• [INSTRUCTIONS FOR THE TASK]
Every record needs to be repeated exactly; its pictures do not.

***

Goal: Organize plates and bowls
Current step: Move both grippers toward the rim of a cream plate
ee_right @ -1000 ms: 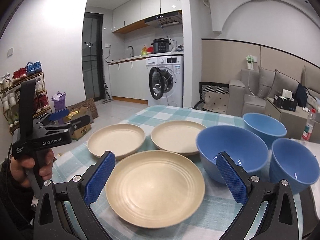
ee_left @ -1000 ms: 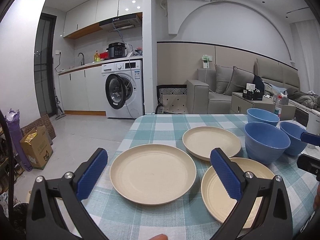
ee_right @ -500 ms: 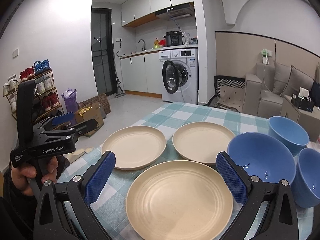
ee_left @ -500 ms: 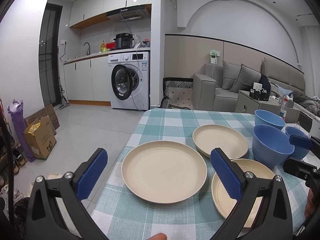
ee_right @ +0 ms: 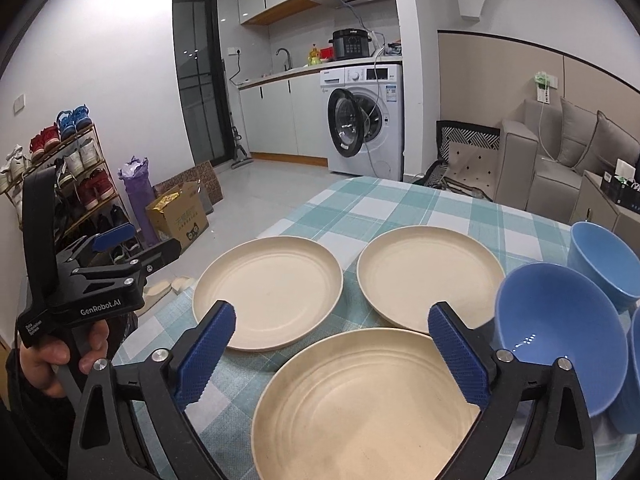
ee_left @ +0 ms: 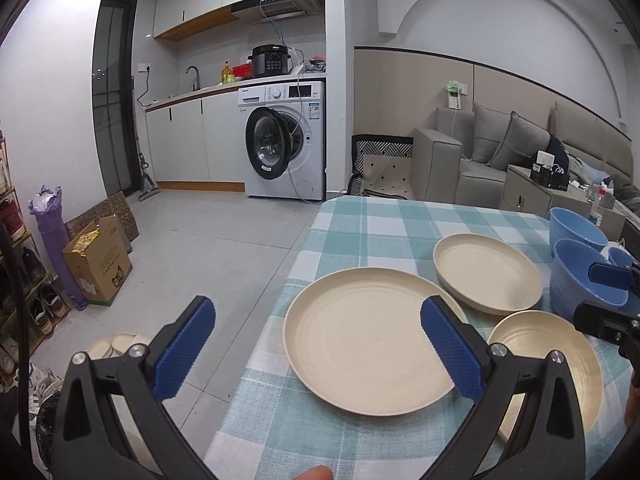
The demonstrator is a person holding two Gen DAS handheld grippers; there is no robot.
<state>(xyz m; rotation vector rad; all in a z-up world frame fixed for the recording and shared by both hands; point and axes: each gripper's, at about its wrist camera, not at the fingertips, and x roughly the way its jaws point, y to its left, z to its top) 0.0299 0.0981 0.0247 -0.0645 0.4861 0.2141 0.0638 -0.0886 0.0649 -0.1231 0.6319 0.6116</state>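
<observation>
Three cream plates lie on a checked tablecloth [ee_right: 372, 208]: a left plate [ee_right: 268, 292] [ee_left: 360, 344], a far plate [ee_right: 430, 274] [ee_left: 486, 272] and a near plate [ee_right: 360, 404] [ee_left: 560, 364]. Three blue bowls stand at the right: a middle bowl [ee_right: 560, 336] [ee_left: 576, 276], a far bowl [ee_right: 600, 256] [ee_left: 576, 230] and a third bowl [ee_right: 634, 380] at the frame edge. My left gripper [ee_left: 316, 352] is open and empty, over the table's left edge by the left plate; it also shows in the right wrist view [ee_right: 120, 248]. My right gripper [ee_right: 332, 352] is open and empty above the near plate.
The table's left edge [ee_left: 276, 304] drops to a tiled floor. A cardboard box [ee_left: 96, 264], a purple roll [ee_left: 52, 240] and a shoe rack [ee_right: 68, 176] stand at the left. A washing machine [ee_left: 284, 140] and a grey sofa [ee_left: 492, 152] are behind.
Both grippers have swung to the left, so the plates and bowls have shifted right in both views. Both stay open and empty. Nothing on the table has moved.
</observation>
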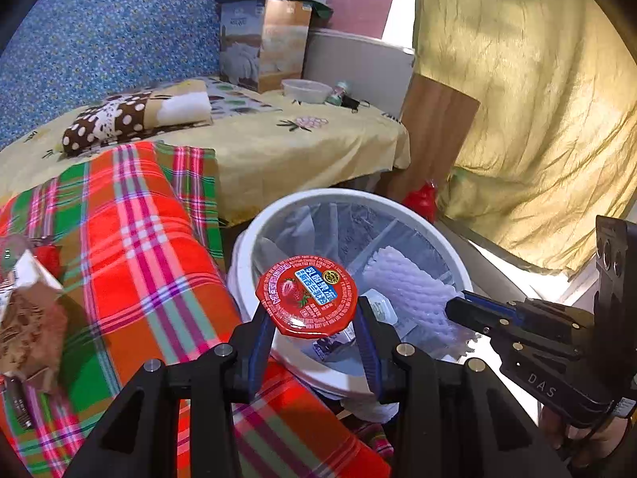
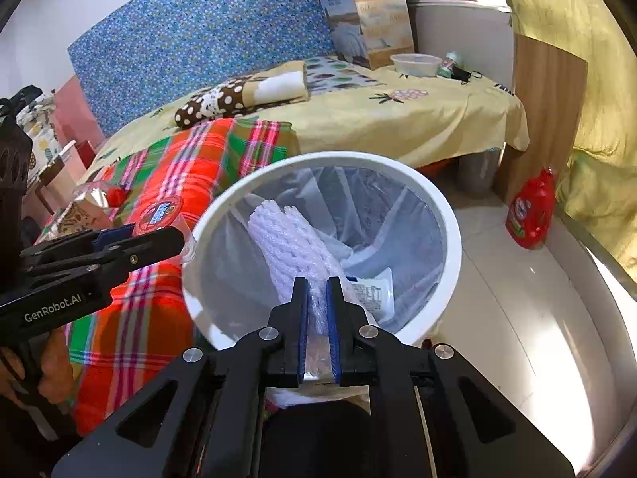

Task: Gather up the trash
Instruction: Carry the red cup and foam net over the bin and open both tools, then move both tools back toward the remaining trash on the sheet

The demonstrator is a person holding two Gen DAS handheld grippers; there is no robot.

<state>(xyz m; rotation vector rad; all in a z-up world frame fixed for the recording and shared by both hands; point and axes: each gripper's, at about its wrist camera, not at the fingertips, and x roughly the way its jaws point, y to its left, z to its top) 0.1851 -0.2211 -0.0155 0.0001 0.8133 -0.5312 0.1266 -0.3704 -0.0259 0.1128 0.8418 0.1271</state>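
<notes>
— What have I got in the left gripper [image 1: 312,320] right now?

— On my left camera its two fingers are closed on a jelly cup [image 1: 307,300] with a red strawberry lid. I'm holding it up over the near rim of the white trash bin [image 1: 450,253], at the edge beside the plaid blanket [image 1: 131,239].

— And the right gripper [image 2: 317,290]?

— I see its fingers pinched on a white foam net [image 2: 286,247]. The net's lower end sits between the blue pads, and the rest of it leans up and away into the bin. From the left camera the same gripper [image 1: 464,304] comes in from the right over the bin's rim, with the net [image 1: 410,290] hanging inside.

— What else is in the bin?

— A clear bag lines it, and a small flat packet [image 2: 374,290] lies next to the net. I can't read its label.

— Anything still on the bed?

— At the left edge of my left view there's a brown patterned carton [image 1: 30,322] on the blanket, with something red [image 1: 49,257] just behind it. I can't tell what that is. Further back, on the yellow sheet [image 1: 278,147], a clear plastic bowl [image 1: 306,89] sits near a tall cardboard box [image 1: 262,42]. On the floor past the bin stands a red bottle [image 2: 531,211].
</notes>
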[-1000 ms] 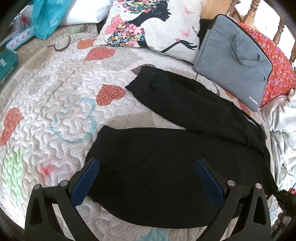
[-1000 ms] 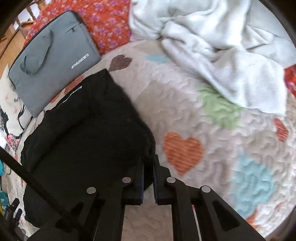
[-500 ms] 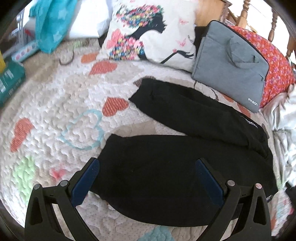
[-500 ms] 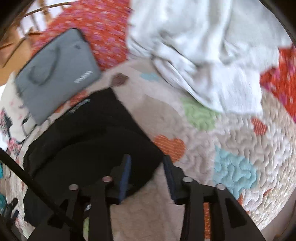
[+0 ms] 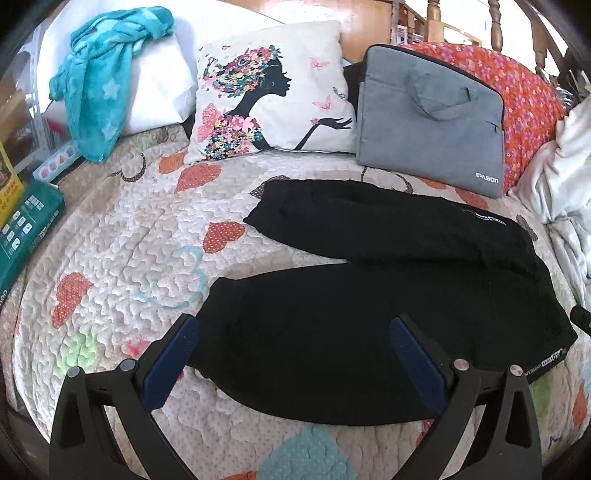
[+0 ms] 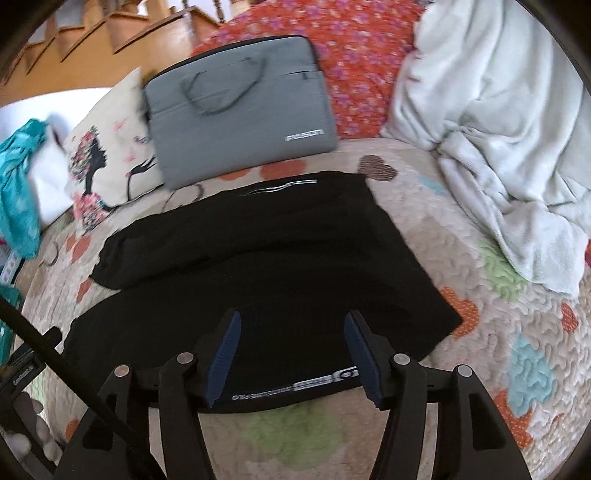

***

• [SOLUTION TO THIS TASK]
Goal: Organize plates and bowls
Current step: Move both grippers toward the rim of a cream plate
ee_right @ -1000 ms: 
ee_left @ -1000 ms: 
ee_right @ -500 ms: 
ee_left @ -500 ms: 
ee_right @ +0 ms: 
ee_left @ +0 ms: 
The demonstrator is a person holding two Gen DAS handheld grippers; there is no robot.
<state>(xyz m; rotation vector rad; all in a z-up world frame fixed for the recording and shared by both hands; point and axes: each gripper's, at about its wrist camera, not at the fingertips, and x roughly the way its jaws point, y to its left, z to its top) 0.0299 0.0981 0.0247 -0.0645 0.4861 0.2141 0.0638 -0.0886 0.0649 -0.1231 0.6319 0.6116</state>
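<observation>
Three cream plates lie on a checked tablecloth [ee_right: 372, 208]: a left plate [ee_right: 268, 292] [ee_left: 360, 344], a far plate [ee_right: 430, 274] [ee_left: 486, 272] and a near plate [ee_right: 360, 404] [ee_left: 560, 364]. Three blue bowls stand at the right: a middle bowl [ee_right: 560, 336] [ee_left: 576, 276], a far bowl [ee_right: 600, 256] [ee_left: 576, 230] and a third bowl [ee_right: 634, 380] at the frame edge. My left gripper [ee_left: 316, 352] is open and empty, over the table's left edge by the left plate; it also shows in the right wrist view [ee_right: 120, 248]. My right gripper [ee_right: 332, 352] is open and empty above the near plate.
The table's left edge [ee_left: 276, 304] drops to a tiled floor. A cardboard box [ee_left: 96, 264], a purple roll [ee_left: 52, 240] and a shoe rack [ee_right: 68, 176] stand at the left. A washing machine [ee_left: 284, 140] and a grey sofa [ee_left: 492, 152] are behind.
Both grippers have swung to the left, so the plates and bowls have shifted right in both views. Both stay open and empty. Nothing on the table has moved.
</observation>
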
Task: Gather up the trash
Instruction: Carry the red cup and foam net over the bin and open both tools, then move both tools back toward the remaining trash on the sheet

The demonstrator is a person holding two Gen DAS handheld grippers; there is no robot.

<state>(xyz m; rotation vector rad; all in a z-up world frame fixed for the recording and shared by both hands; point and axes: each gripper's, at about its wrist camera, not at the fingertips, and x roughly the way its jaws point, y to its left, z to its top) 0.1851 -0.2211 -0.0155 0.0001 0.8133 -0.5312 0.1266 -0.3704 -0.0259 0.1128 0.8418 0.1271</state>
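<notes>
— What have I got in the left gripper [image 1: 312,320] right now?

— On my left camera its two fingers are closed on a jelly cup [image 1: 307,300] with a red strawberry lid. I'm holding it up over the near rim of the white trash bin [image 1: 450,253], at the edge beside the plaid blanket [image 1: 131,239].

— And the right gripper [image 2: 317,290]?

— I see its fingers pinched on a white foam net [image 2: 286,247]. The net's lower end sits between the blue pads, and the rest of it leans up and away into the bin. From the left camera the same gripper [image 1: 464,304] comes in from the right over the bin's rim, with the net [image 1: 410,290] hanging inside.

— What else is in the bin?

— A clear bag lines it, and a small flat packet [image 2: 374,290] lies next to the net. I can't read its label.

— Anything still on the bed?

— At the left edge of my left view there's a brown patterned carton [image 1: 30,322] on the blanket, with something red [image 1: 49,257] just behind it. I can't tell what that is. Further back, on the yellow sheet [image 1: 278,147], a clear plastic bowl [image 1: 306,89] sits near a tall cardboard box [image 1: 262,42]. On the floor past the bin stands a red bottle [image 2: 531,211].
</notes>
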[-1000 ms] 
[-1000 ms] 
[-500 ms] 
[-500 ms] 
[+0 ms] 
[+0 ms] 

Nothing remains to be added to this answer.